While such discussions are interesting our main question remains unanswered. What's the distinguishing feature of scripting languages? Most scripting languages are dynamically typed. But C# for example is catching up here. Are scripting languages interpreted languages? Python compiles to byte code internally, so does Java. Do they have unique reflective and introspective capabilities? To some extend, yes, but Java and C# are also quite powerful in this respect. Is programm size the only criteria? Regarding size, Haskell is a serious competitor. Haskell is statically typed (it requires a minimum of explicit type declarations) and quite dense in expressivity.
I think that the name "scripting language" is not very helpful these days anymore. It's historically motivated. In the early days of computing, users had to interact with their machines by typing in commands in a command line. Soon, the command line was embedded in a so-called shell. Famous shells under Unix are the bourne shell (bsh), csh, tcsh; another specialized automation tool for software developers is "make". The shell provided means to automate -- script -- repetitive tasks. This kind of "programming" inspired languages like Perl. These languages weren't regarded as "serious" languages like e.g. C/C++. They were typically interpreted and relatively slow in execution. However, these languages matured over time and inspired other designers to create "glue" languages like Python or Tcl/Tk. Because of their interpretative nature it was easy to add introspective features and meta-programming facilities. The idea of being a scripting or "glue" language vanished over time. They became full-fledged implementation languages on their own right and kept the philosophy of being flexible and easy to use to solve problems. I think it is not appropriate anymore to call them "scripting languages".
However, some of these "scripting languages" introduced a feature none of the compile-execute languages offered: The "programmable command line" languages introduced interactivity!
And that is the key point, it's the distinguishing feature: Interactivity requires to design a language in a certain way. To be interactive, relatively small chunks of text must represent syntactically valid program fragments in order to query or incrementally modify the run-time environment.
The way to interact with the run-tim environment in non-interactive compile-execute languages is via the debugger. A tool that is rarely taught in combination with a non-interactive programming language. It's quite much a different experience to work with a debugger or interactively via an interactive command-line. A debugger is built around a representation of the run-time model and usually establishes a bridge towards the language the original program is written in. Interactive languages connect your programming experience with the run-time model in a consistent language-related way but still might shield some implementation details from the programmer a debugger shamelessly unveils.
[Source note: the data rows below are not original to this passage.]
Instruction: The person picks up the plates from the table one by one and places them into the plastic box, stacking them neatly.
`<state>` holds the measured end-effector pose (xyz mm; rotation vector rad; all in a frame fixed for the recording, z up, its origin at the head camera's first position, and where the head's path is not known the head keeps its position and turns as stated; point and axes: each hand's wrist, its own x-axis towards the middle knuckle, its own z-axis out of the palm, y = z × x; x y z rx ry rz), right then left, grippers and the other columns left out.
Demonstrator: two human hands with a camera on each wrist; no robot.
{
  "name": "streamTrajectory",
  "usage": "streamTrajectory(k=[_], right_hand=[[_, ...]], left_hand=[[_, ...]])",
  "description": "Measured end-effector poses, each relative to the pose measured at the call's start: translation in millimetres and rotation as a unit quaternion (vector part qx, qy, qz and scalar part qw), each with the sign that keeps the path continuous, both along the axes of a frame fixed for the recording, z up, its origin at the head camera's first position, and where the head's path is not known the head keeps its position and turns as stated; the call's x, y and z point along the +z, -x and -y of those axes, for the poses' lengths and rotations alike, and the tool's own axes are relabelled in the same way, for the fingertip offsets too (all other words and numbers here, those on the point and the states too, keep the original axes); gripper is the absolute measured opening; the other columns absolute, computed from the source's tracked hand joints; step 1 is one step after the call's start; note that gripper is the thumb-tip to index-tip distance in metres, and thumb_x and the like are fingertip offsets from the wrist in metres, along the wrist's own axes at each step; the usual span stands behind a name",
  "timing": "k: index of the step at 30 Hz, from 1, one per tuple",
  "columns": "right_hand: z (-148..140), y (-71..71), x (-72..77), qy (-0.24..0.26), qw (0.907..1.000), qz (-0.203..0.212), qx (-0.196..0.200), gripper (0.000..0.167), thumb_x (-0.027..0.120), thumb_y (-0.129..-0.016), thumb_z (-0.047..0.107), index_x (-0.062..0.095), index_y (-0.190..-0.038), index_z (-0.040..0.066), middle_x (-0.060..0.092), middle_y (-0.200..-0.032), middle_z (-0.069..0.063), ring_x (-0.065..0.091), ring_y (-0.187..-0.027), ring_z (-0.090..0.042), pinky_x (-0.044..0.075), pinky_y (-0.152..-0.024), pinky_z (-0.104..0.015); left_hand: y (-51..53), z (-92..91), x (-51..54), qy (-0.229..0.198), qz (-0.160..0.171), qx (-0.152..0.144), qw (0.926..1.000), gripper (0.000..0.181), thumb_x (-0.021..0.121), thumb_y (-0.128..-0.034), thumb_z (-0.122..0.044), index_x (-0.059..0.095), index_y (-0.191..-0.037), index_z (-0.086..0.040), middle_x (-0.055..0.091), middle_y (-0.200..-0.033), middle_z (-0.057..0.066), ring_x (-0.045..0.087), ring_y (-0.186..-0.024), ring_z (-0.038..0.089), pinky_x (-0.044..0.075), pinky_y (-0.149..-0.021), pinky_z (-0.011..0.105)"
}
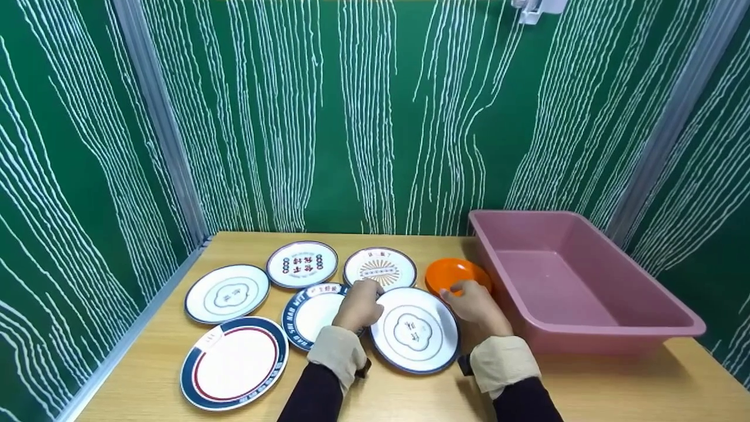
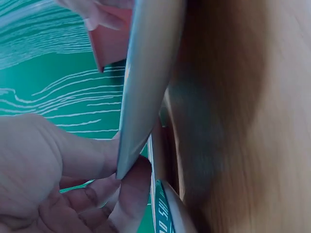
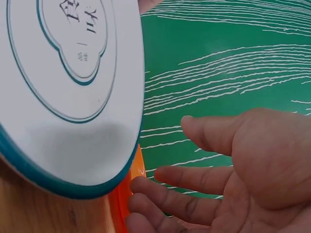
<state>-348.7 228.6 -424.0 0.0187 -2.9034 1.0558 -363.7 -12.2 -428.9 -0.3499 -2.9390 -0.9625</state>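
Note:
A white plate (image 1: 415, 331) with a blue rim and a flower-shaped outline is held just above the table, its near side raised. My left hand (image 1: 358, 306) pinches its left edge; in the left wrist view the thumb (image 2: 92, 158) lies on one face and the fingers behind the other. My right hand (image 1: 477, 305) is apart from the plate's right side, fingers spread and thumb lifted, as the right wrist view shows. An orange dish (image 1: 448, 271) lies just beyond that hand. Under my left wrist, a blue-rimmed lettered plate (image 1: 313, 319) is partly covered.
Several other plates lie on the wooden table: a sunburst one (image 1: 379, 258) at the back, a red-lettered one (image 1: 303, 265), a flower-outlined one (image 1: 228, 293) and a wide blue-rimmed one (image 1: 234, 366). The pink tub (image 1: 586, 337) stands on the right. Green walls enclose the table.

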Motion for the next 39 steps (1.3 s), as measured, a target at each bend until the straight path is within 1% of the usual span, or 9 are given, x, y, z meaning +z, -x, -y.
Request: streamTrajectory(k=[2,4,8,13,17,21,30,35,39], right_hand=[[1.1,0.6,-1.9,0.003,1.0000,0.001,0.004,0.046,0.060,-0.103,0.027,0.063,-0.125,-0.013,0.066,-0.122,-0.027,0.065,-0.108,-0.038,0.052,-0.101,-0.055],[2.3,0.8,-3.7,0.008,0.9999,0.003,0.010,0.043,0.059,-0.103,0.026,0.064,-0.123,-0.012,0.068,-0.117,-0.024,0.065,-0.102,-0.035,0.054,-0.098,-0.053],[4.5,1.4,-5.6,0.054,0.9983,0.020,0.011,0.039,0.060,-0.103,0.026,0.067,-0.119,-0.009,0.067,-0.104,-0.015,0.061,-0.092,-0.028,0.055,-0.087,-0.042],[5.7,1.9,-4.6,0.125,0.9906,0.054,0.012,0.033,0.062,-0.102,0.025,0.066,-0.114,-0.005,0.060,-0.089,-0.011,0.056,-0.075,-0.024,0.052,-0.070,-0.033],[7.0,1.8,-3.4,0.160,0.9843,0.071,0.022,0.031,0.061,-0.103,0.024,0.064,-0.115,-0.004,0.057,-0.083,-0.011,0.054,-0.066,-0.021,0.055,-0.066,-0.033],[9.1,1.5,-2.8,0.188,0.9776,0.090,0.030,0.031,0.060,-0.104,0.022,0.062,-0.119,-0.005,0.057,-0.081,-0.011,0.055,-0.066,-0.020,0.056,-0.064,-0.031],[13.7,4.4,0.2,0.205,0.9734,0.099,0.021,0.034,0.059,-0.102,0.013,0.055,-0.130,-0.006,0.057,-0.085,-0.011,0.056,-0.064,-0.021,0.059,-0.064,-0.035],[10.9,0.3,9.4,0.222,0.9709,0.086,0.023,0.036,0.062,-0.100,0.008,0.053,-0.133,-0.006,0.057,-0.093,-0.012,0.055,-0.069,-0.022,0.058,-0.065,-0.033],[7.0,-7.2,21.5,0.266,0.9603,0.075,0.040,0.042,0.061,-0.099,0.003,0.050,-0.138,-0.006,0.056,-0.099,-0.015,0.059,-0.071,-0.020,0.060,-0.064,-0.031]], left_hand=[[1.0,1.7,-0.6,-0.022,-0.006,0.001,0.9997,0.027,0.066,-0.0900,0.003,0.072,-0.116,-0.002,0.059,-0.085,0.005,0.057,-0.081,0.018,0.051,-0.072,0.035],[2.6,3.5,-1.7,-0.046,-0.009,-0.002,0.9989,0.029,0.064,-0.0897,0.005,0.071,-0.117,-0.002,0.058,-0.087,0.005,0.057,-0.084,0.019,0.052,-0.076,0.036],[6.6,8.1,-3.6,-0.099,-0.005,-0.004,0.9950,0.027,0.063,-0.0894,0.006,0.071,-0.114,-0.003,0.062,-0.095,0.003,0.058,-0.093,0.019,0.055,-0.089,0.038],[9.2,17.2,-3.1,-0.143,-0.004,0.001,0.9897,0.023,0.064,-0.0907,0.004,0.072,-0.111,-0.003,0.063,-0.097,0.005,0.059,-0.094,0.020,0.055,-0.086,0.039],[9.9,24.7,-1.7,-0.160,-0.022,0.016,0.9867,0.021,0.066,-0.0920,0.002,0.072,-0.111,-0.004,0.064,-0.096,0.005,0.060,-0.092,0.021,0.055,-0.083,0.038],[11.0,29.6,-0.8,-0.181,-0.030,0.038,0.9824,0.019,0.067,-0.0911,0.001,0.073,-0.108,-0.005,0.064,-0.094,0.005,0.060,-0.092,0.020,0.054,-0.084,0.037],[12.9,32.1,7.0,-0.236,0.002,0.082,0.9684,0.020,0.068,-0.0925,0.002,0.071,-0.111,-0.005,0.063,-0.101,0.007,0.059,-0.097,0.021,0.053,-0.088,0.035],[10.7,30.8,11.8,-0.263,0.008,0.085,0.9609,0.021,0.066,-0.0935,0.003,0.071,-0.113,-0.005,0.062,-0.103,0.007,0.058,-0.099,0.021,0.053,-0.088,0.034],[7.9,28.6,16.3,-0.289,0.019,0.096,0.9524,0.021,0.065,-0.0944,0.002,0.072,-0.113,-0.005,0.063,-0.104,0.008,0.060,-0.099,0.022,0.055,-0.083,0.030]])
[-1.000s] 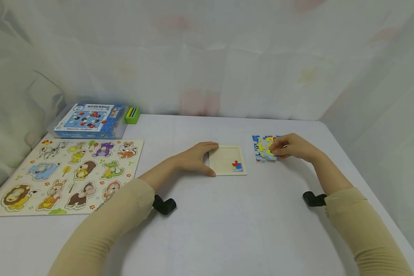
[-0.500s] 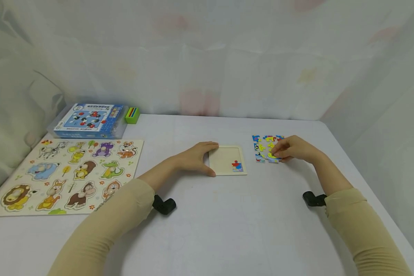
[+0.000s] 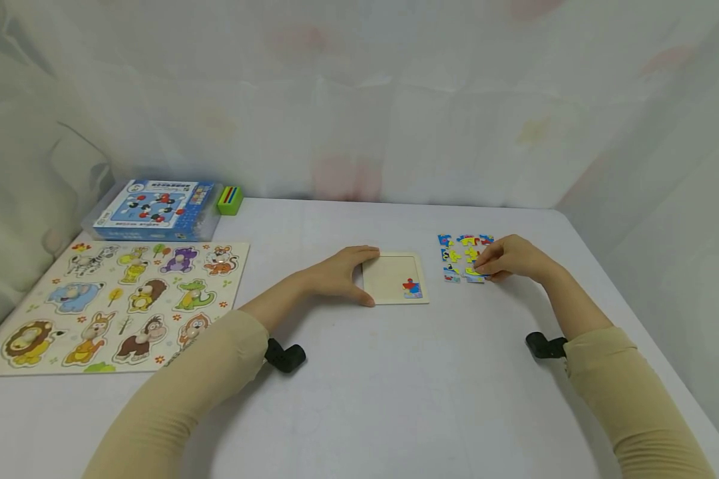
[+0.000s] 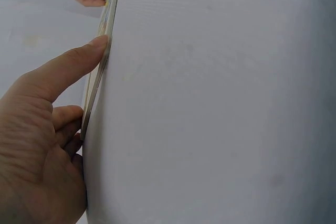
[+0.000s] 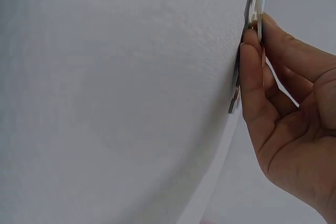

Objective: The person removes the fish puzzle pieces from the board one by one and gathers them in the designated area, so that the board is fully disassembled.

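Observation:
In the head view a shallow wooden puzzle tray (image 3: pixel 391 273) lies on the white table, with a small blue and red piece (image 3: pixel 412 289) in its lower right corner. My left hand (image 3: pixel 339 275) holds the tray by its left side, thumb at the near corner and fingers at the far one. To the right lie several colourful jigsaw pieces (image 3: pixel 449 256), mostly yellow and blue. Over their right side, my right hand (image 3: pixel 512 258) pinches a jigsaw piece (image 5: pixel 259 3) between thumb and fingers, seen edge-on in the right wrist view. Its picture is mostly hidden by the fingers.
A large animal peg puzzle board (image 3: pixel 114 303) covers the table's left part. Behind it stand a clear box with a blue label (image 3: pixel 156 209) and a small green block (image 3: pixel 230 200). A pale curtain (image 3: pixel 359 100) hangs behind the table.
My right hand has shifted slightly right, uncovering more of the jigsaw pieces. A tilted piece at the near edge of the group now lies flat. My left hand and the tray have stayed put.

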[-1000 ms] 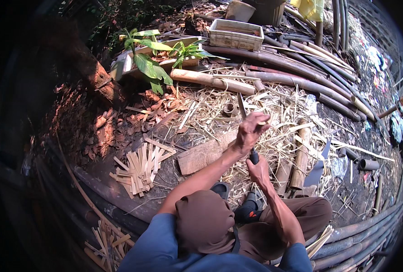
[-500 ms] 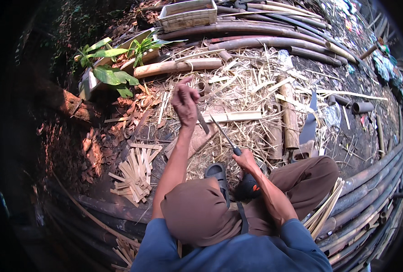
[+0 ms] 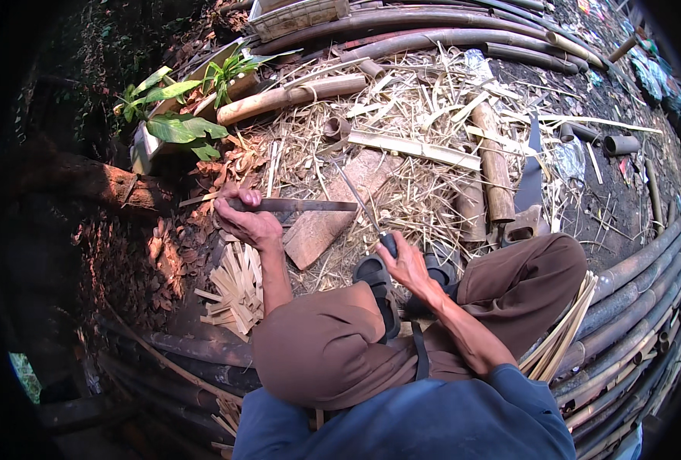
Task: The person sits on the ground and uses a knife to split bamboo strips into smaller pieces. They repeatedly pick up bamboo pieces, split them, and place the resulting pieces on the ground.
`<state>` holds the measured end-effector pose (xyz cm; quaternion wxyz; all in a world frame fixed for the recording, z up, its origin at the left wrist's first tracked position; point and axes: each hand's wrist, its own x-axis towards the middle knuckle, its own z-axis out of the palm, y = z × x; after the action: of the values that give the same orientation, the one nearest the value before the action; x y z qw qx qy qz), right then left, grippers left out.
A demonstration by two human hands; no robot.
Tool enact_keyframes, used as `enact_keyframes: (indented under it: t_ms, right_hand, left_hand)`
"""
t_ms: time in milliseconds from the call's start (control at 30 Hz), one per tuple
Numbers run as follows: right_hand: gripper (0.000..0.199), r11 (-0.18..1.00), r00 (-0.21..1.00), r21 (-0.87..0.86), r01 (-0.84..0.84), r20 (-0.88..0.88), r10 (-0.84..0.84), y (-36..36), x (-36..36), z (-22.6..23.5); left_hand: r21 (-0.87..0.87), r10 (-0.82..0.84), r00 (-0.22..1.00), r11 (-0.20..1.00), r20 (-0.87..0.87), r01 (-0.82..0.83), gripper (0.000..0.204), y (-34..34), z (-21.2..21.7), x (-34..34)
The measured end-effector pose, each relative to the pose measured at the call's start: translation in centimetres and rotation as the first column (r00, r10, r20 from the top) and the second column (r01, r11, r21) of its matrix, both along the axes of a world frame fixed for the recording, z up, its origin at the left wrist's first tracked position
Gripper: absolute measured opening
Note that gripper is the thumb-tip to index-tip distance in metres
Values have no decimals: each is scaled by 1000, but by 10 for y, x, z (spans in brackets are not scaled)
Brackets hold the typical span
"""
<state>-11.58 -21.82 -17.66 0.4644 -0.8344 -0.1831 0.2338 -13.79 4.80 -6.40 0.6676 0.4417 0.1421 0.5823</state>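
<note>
My left hand is closed around one end of a dark-skinned bamboo strip, which extends level to the right over a flat wooden block. In my right hand is a knife, gripped by its dark handle. Its long thin blade points up and left, just beyond the strip's free end; I cannot tell if they touch. Past the block lies a pale split bamboo piece. Beside my left forearm is a pile of short pale bamboo slats.
Bamboo shavings cover the ground ahead. A handsaw and a bamboo log lie to the right. Bamboo poles are stacked at the lower right, with more poles and a pale crate at the far side. Leafy plants stand left.
My left hand has swung left and nearer, and the bamboo strip now lies level instead of slanting. The knife moved slightly left and nearer. The pale split piece sits farther away, tilted differently.
</note>
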Motion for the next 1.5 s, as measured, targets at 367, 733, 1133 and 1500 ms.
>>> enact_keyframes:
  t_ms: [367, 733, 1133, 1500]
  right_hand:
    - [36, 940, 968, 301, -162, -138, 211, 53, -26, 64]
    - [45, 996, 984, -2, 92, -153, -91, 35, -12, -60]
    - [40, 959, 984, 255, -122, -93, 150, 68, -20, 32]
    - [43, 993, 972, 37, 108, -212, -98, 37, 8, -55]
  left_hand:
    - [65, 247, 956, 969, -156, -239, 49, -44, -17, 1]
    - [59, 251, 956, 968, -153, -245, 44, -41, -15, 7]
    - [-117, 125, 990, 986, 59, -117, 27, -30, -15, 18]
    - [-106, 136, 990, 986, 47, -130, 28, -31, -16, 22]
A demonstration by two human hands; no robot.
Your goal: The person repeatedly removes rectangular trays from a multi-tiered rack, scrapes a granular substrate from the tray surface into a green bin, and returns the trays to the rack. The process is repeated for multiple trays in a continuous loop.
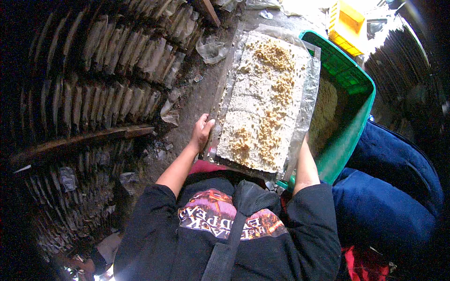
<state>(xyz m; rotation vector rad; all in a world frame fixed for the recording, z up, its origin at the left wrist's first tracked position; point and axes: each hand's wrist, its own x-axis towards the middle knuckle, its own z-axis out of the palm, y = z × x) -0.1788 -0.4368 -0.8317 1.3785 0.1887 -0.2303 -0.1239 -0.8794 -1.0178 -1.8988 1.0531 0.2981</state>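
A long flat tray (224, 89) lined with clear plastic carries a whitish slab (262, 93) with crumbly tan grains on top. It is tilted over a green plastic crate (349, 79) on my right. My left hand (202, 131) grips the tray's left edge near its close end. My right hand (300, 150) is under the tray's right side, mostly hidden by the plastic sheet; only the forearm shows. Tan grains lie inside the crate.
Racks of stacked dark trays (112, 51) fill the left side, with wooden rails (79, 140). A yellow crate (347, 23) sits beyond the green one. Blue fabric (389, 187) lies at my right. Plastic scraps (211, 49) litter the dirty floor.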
So the point is that interactive languages have a severe impact (a) on the syntactic language design and (b) they establish a certain way of how you perceive and experience the run-time environment of your language. This explains the shortness of interactive programs, it also explains the agility in the development process and its perceived prouctivity: quickly testing a program at the console results in immediate feedback to the programmer. This helps learning a language a lot and helps get a better run-time understanding. It's just fun and feels cool. There are only two languages I know of which have taken the implications of interactivity (small chunks of text represent valid syntactic programs and an incremental run-time experience) to an extreme: Forth and Factor!
This does not mean, that non-interactive languages are not useful and important! They just feel a bit different. Due to their lack of interactivity they feel less "handy", so to speak.